Estudos modernos indicam que a genética pode contribuir para a dor crônica.”Tem determinadas famílias que têm maior probabilidade de desenvolver dores crônicas do que outras. O fator genético teria alguma influência”. Não existem dados, contudo, sobre como essa influência ocorre.
No momento, o ambulatório de cefaleia da Clínica da Dor do Hospital Universitário Pedro Ernesto estuda as dores de cabeça em pacientes idosos. De modo geral, a dor da artrose é mais comum nos idosos do que nos jovens, à exceção de pessoas jovens que pratiquem esportes de alta performance, como atletismo. “Esse vai ter artrose e vai ter dor.
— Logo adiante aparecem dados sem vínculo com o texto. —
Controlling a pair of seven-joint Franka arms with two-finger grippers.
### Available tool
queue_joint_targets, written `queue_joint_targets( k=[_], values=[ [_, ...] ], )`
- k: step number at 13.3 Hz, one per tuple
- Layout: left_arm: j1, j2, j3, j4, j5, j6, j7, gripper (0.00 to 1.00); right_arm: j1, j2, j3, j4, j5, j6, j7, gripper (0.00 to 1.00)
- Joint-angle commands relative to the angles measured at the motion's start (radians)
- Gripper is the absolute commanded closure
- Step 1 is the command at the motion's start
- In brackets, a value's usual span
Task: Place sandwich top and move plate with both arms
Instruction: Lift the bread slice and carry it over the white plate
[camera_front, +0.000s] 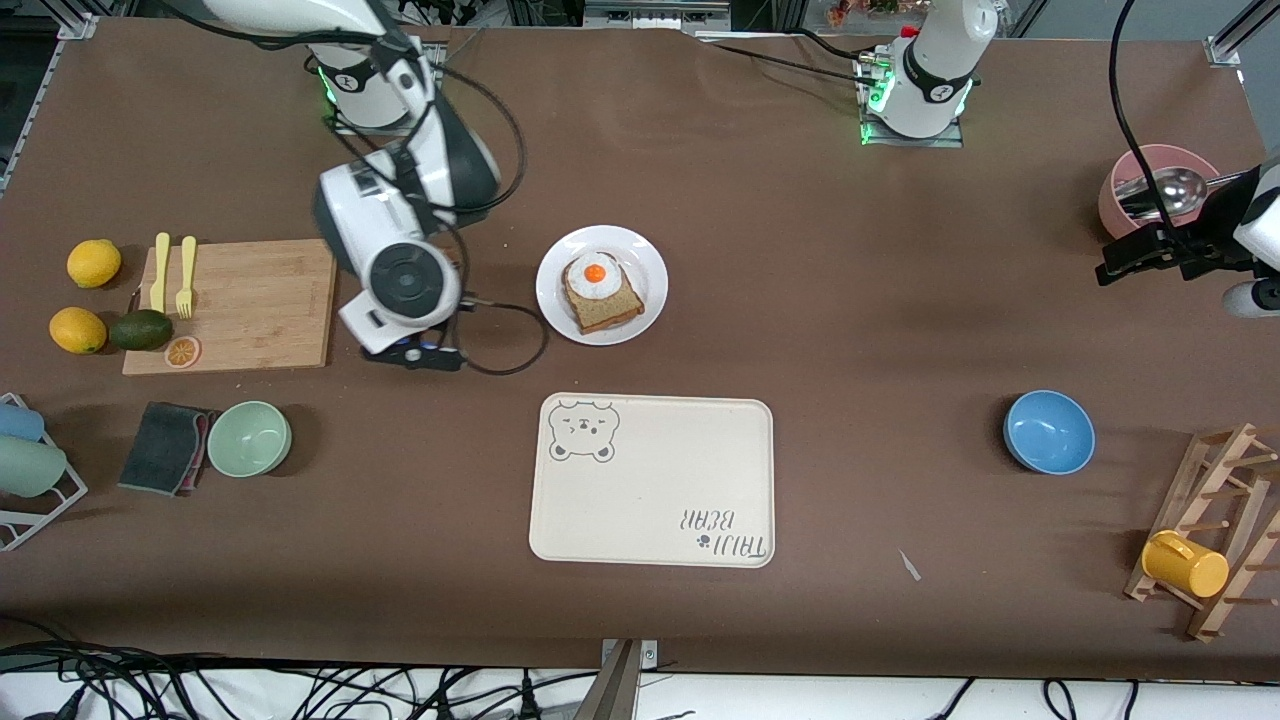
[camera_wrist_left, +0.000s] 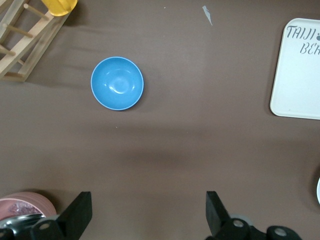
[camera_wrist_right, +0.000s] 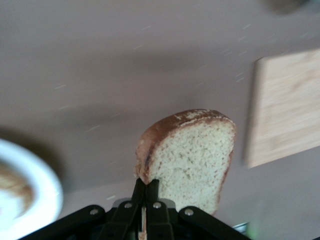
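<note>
Gripping the top (camera_wrist_right: 192, 155) by one edge only, the clenched right gripper (camera_wrist_right: 145, 192) hangs over bare table between the board (camera_front: 235, 300) and the plate (camera_front: 601, 284); the slice may sag, slip or land askew on the egg slice (camera_front: 600, 290). Left gripper (camera_wrist_left: 147, 212) waits spread wide over brown tabletop (camera_front: 850, 330) near the blue bowl (camera_wrist_left: 117, 83).

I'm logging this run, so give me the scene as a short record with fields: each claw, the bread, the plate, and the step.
right claw: shut on the sandwich top, in the air between the cutting board and the plate
left claw: open, empty, waiting above bare table near the pink bowl
plate: holds the egg-topped slice, farther from the front camera than the bear tray
step: top slice not yet placed
</note>
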Motion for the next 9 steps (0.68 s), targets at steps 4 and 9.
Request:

Ele convive com dor o tempo inteiro”. Em compensação, as enxaquecas (dores de cabeça contínuas e persistentes) costumam acometer os jovens na faixa dos 20 aos 40 anos, “quando começa a cair a atividade produtiva”.
Norma disse que nessa mesma faixa se inserem as lombalgias, em especial entre os 30 e os 50 anos. “Essas dores que são altamente incapacitantes, se não forem tratadas adequadamente, pegam as pessoas em plena fase produtiva. Elas devem ser tratadas adequadamente, para [mandar] essa pessoa o mais rápido possível de volta ao trabalho”. Se a volta à atividade que a pessoa exercia não for possível, a função deverá ser adaptada, sugeriu. “Não deixar a pessoa cair naquela situação de não poder trabalhar”. Nesse caso, a readaptação de função é saudável para o paciente.
Segundo a neurologista, a abertura de clínicas especializadas no tratamento da dor deveria ser uma prática frequente nos hospitais de todo o país e não somente nos hospitais universitários.